(Collected data entries)

# # #

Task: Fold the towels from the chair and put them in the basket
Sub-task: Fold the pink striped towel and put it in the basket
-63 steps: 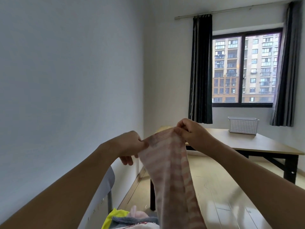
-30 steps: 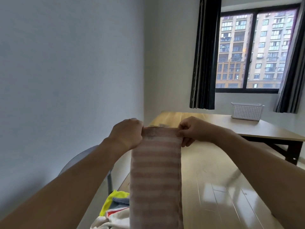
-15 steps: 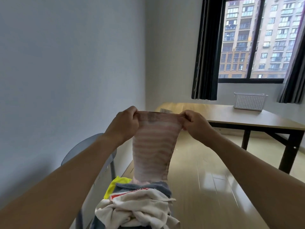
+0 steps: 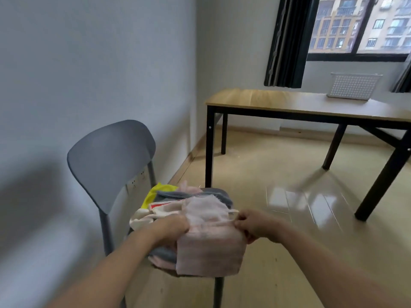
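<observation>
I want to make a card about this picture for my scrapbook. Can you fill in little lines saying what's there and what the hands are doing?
Towel: pink striped towel, draped over the pile
Left hand: grips the towel
Right hand: pinches the towel
Pile: mixed cloths on the grey chair
Basket: white, on the wooden table

A grey chair (image 4: 111, 161) stands on the wooden floor (image 4: 278, 174), its seat heaped with crumpled towels (image 4: 169, 203), a pale pink towel (image 4: 209, 241) draped on top. Beyond the chair, a wooden table (image 4: 278, 101) carries a white perforated basket (image 4: 353, 85) at its far end.
</observation>
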Demonstrator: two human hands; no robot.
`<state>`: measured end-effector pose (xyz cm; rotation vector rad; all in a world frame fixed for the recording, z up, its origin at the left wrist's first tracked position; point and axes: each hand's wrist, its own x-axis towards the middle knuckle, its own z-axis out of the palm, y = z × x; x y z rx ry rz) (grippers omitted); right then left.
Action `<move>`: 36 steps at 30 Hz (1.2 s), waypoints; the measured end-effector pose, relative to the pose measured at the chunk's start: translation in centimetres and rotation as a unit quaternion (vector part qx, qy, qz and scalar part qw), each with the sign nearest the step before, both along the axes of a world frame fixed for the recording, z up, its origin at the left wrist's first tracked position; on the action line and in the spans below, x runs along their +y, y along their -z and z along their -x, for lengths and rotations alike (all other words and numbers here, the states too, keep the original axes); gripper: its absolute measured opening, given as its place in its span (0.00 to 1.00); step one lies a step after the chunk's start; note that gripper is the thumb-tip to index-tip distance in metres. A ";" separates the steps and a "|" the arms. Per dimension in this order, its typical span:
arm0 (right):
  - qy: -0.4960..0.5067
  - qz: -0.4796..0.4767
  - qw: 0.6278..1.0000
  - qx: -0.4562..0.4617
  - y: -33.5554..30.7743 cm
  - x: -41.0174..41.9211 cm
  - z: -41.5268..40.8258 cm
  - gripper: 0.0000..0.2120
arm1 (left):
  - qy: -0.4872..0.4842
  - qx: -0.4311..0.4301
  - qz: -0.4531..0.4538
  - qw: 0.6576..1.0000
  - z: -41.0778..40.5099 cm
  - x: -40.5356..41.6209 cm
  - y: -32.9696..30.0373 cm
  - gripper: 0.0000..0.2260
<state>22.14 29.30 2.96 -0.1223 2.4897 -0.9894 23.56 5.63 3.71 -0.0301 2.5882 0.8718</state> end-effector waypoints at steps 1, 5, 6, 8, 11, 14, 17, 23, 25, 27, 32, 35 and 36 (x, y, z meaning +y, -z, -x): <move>-0.010 -0.006 1.000 -0.022 1.1 -0.1 0.2 0.07 | -0.002 -0.031 -0.003 1.000 0.0 0.1 0.9 0.09; 0.012 -0.003 0.999 -0.045 3.4 -0.4 3.0 0.08 | -0.007 0.005 -0.004 1.000 2.1 -0.5 3.8 0.08; 0.028 0.005 0.999 -0.033 3.6 -0.7 4.2 0.08 | -0.019 0.041 -0.008 0.999 3.5 -0.7 4.0 0.10; 0.056 0.011 0.998 0.003 3.7 -1.3 6.8 0.08 | -0.058 0.097 -0.019 0.993 6.0 -0.6 4.2 0.13; 0.108 0.016 0.993 0.033 4.3 -2.4 10.5 0.09 | -0.114 0.142 -0.033 0.983 9.9 -0.4 5.0 0.09; 0.165 0.050 0.985 0.016 6.2 -3.2 13.7 0.08 | -0.143 0.153 -0.049 0.977 13.3 0.4 5.9 0.08; 0.201 0.057 0.978 0.017 8.9 -3.6 16.2 0.10 | -0.146 0.147 -0.037 0.978 15.8 1.1 7.7 0.15; 0.240 0.094 0.965 -0.053 11.4 -4.2 17.6 0.06 | -0.154 0.041 -0.107 0.981 17.4 1.7 9.4 0.15; 0.239 0.122 0.960 -0.080 10.7 -4.0 17.2 0.05 | -0.142 0.026 -0.099 0.985 17.1 1.4 9.2 0.03; 0.230 0.154 0.957 -0.088 10.0 -3.6 16.6 0.09 | -0.144 0.007 -0.134 0.980 16.6 1.0 8.9 0.05; 0.155 0.178 0.969 -0.077 6.1 -2.8 13.8 0.13 | -0.131 -0.018 -0.223 0.966 14.7 0.4 5.8 0.10; 0.149 0.175 0.973 -0.012 2.1 -2.1 13.0 0.14 | -0.125 0.052 -0.255 0.957 13.8 0.3 2.2 0.04; 0.151 0.179 0.972 0.019 0.5 -1.9 12.9 0.15 | -0.123 0.078 -0.264 0.953 13.7 0.2 0.9 0.04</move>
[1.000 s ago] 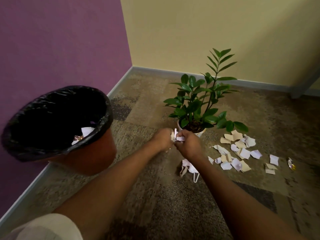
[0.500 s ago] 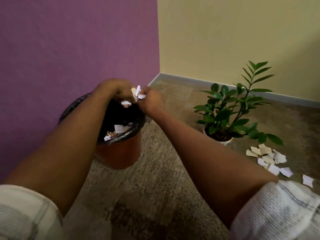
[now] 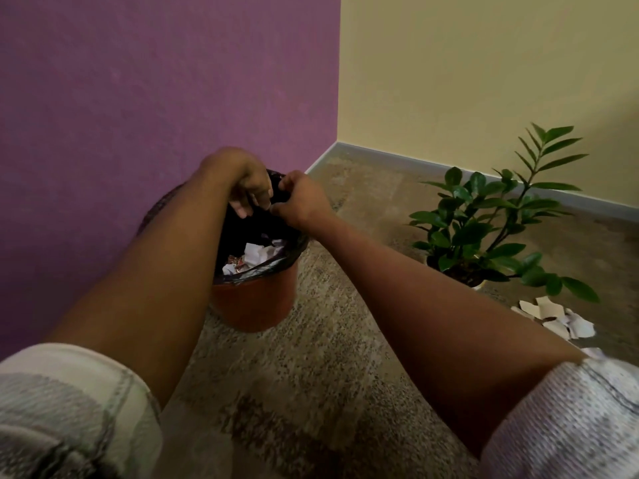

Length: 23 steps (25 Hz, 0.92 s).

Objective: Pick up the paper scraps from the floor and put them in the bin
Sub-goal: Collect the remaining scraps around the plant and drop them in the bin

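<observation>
Both hands hang over the mouth of the bin [image 3: 256, 299], an orange tub lined with a black bag [image 3: 276, 262] and standing against the purple wall [image 3: 155, 98]. The left hand [image 3: 242, 181] has its fingers drooping loose toward the opening with nothing visible in them. The right hand [image 3: 301, 198] is half curled, thumb near the fingertips; I cannot tell whether a last sliver is pinched there, since the dark liner behind hides any edge. White scraps in the bin [image 3: 259, 252] lie on the bottom beside a crumpled wrapper. More paper scraps [image 3: 560, 316] sit on the carpet [image 3: 328, 375] just in front of the potted plant [image 3: 484, 219], well apart from the bin, so the task looks only partly done.

These bits should weigh next to nothing and bend freely (they will flutter if dropped from high). Thin and flat on carpet pile, they are best taken by sliding fingertips under an edge or by raking several together into a bunch, keeping clear of the plant's leaves
</observation>
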Motion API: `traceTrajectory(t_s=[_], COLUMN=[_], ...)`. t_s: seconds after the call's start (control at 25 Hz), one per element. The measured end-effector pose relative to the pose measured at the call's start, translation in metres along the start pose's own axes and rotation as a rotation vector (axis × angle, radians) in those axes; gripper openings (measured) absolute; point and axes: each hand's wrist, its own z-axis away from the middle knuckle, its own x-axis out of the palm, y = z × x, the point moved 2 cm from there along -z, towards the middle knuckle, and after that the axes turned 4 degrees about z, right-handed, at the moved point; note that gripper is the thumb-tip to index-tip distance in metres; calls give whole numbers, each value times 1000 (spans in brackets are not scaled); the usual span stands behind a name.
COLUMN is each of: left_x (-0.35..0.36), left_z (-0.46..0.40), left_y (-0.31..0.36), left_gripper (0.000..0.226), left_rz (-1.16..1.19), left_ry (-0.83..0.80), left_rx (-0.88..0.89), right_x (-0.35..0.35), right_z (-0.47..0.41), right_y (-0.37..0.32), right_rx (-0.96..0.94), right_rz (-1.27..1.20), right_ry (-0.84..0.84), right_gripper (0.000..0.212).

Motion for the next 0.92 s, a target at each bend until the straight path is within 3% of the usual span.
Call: traceTrajectory(t_s=[0.2,0.4,0.56,0.8,0.84,0.92], left_x=[24,94,185,311,328,358], left_z=[-8,0,-4,-22,-28,-41], left_y=[58,133,163,161,155,141], left_gripper=[4,11,16,11,15,49], left_rz=[-32,-30,-91,-203,-240,-393], left_ry=[43,-77,-199,-253,-243,-232], left_rx=[126,353,438,589,613,606], right_x=[-48,-103,-118,-89,-85,-82], right_z=[17,59,108,178,189,211], right_y=[27,91,158,265,282,312], right_rx=[-20,51,106,396,416,505], right_rz=[-125,-87,-28,-42,10,79], right_ry=[175,293,298,198,172,130], right_gripper=[11,6,5,10,10,8])
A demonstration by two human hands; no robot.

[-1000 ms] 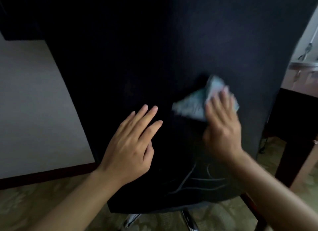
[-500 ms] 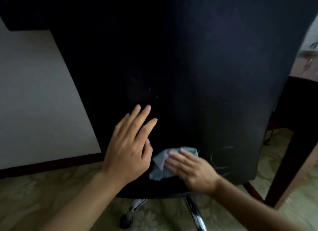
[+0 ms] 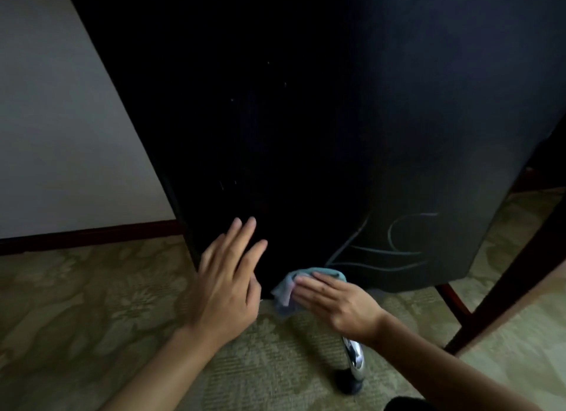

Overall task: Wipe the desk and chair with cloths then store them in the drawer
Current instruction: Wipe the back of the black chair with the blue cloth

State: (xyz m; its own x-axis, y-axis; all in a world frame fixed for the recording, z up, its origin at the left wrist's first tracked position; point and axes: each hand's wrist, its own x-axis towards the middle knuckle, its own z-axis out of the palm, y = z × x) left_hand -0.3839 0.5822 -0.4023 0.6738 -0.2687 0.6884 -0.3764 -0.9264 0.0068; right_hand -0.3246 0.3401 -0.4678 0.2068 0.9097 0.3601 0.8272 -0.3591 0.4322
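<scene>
The black back of the chair (image 3: 321, 135) fills most of the view, with a pale line logo near its lower right. My right hand (image 3: 337, 303) presses a light blue cloth (image 3: 286, 288) flat against the bottom edge of the chair back. My left hand (image 3: 226, 282) lies just left of the cloth, fingers spread and flat on the chair's lower left part, holding nothing. Desk top and drawer are out of sight.
A chrome chair leg with a black caster (image 3: 352, 367) stands on the patterned carpet (image 3: 92, 318) below my right wrist. Dark wooden desk legs (image 3: 505, 288) slant at the right. A pale wall with a dark baseboard (image 3: 85, 233) is at the left.
My right hand has swept the cloth from the chair back's upper right down to its bottom edge. My left hand has slid lower on the chair back. The view has tilted down.
</scene>
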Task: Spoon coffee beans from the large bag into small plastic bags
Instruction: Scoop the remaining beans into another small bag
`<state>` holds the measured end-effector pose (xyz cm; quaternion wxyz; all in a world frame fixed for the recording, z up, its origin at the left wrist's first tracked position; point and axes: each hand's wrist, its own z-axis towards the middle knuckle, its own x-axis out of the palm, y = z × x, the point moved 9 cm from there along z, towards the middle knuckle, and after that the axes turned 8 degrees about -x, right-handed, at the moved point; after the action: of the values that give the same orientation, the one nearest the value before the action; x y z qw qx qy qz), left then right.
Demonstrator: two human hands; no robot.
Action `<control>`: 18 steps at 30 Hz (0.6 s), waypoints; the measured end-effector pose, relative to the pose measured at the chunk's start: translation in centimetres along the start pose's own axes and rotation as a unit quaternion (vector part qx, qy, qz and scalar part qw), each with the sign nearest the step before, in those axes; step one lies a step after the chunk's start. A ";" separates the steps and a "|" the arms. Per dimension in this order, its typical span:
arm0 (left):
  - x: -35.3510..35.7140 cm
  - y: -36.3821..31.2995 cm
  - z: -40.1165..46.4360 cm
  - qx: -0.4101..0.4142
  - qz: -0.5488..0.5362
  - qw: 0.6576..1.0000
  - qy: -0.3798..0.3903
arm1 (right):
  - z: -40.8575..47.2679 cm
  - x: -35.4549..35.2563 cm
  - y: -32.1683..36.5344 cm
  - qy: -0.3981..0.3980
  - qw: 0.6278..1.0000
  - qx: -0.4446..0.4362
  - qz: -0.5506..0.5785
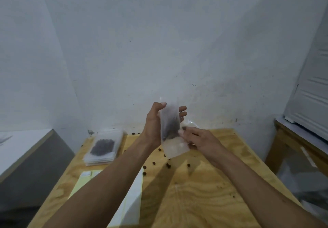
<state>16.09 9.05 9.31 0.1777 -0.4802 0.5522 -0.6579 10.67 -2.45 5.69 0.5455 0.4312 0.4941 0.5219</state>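
Observation:
A small clear plastic bag (170, 130) with dark coffee beans inside is held above the wooden table (204, 192), its long side nearly upright. My left hand (154, 126) wraps around its upper part, thumb on the near side and fingers behind. At its lower right edge my right hand (198, 139) pinches it. A stack of small bags (102, 147) lies at the back left of the table, the top one holding beans. Loose coffee beans (168, 165) are scattered under my hands. Neither the large bag nor a spoon can be told clearly.
A pale yellow and white sheet (131, 201) lies on the table under my left forearm. A grey counter (26, 153) stands to the left, a wooden bench (301, 144) with white panels to the right. The white wall rises directly behind the table.

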 end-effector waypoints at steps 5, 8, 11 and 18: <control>-3.2 -2.1 -1.1 0.055 0.088 0.986 -0.131 | 2.1 0.4 0.1 -0.054 0.997 -0.020 0.041; -6.8 -3.9 -1.8 0.138 0.162 0.949 -0.233 | 3.0 -0.2 0.7 -0.071 0.996 -0.035 0.031; -8.9 -4.6 -2.4 0.149 0.155 0.941 -0.262 | 4.0 0.3 1.1 -0.046 0.998 -0.033 -0.028; -10.0 -6.3 -2.8 0.148 0.177 0.932 -0.278 | 6.9 1.6 5.0 -0.032 0.996 -0.067 -0.042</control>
<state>20.45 20.34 10.82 0.5068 -0.5064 0.4531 -0.5305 16.74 -0.11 11.48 0.6105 0.3890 0.4578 0.5161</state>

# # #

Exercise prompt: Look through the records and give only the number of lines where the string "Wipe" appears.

Result: 2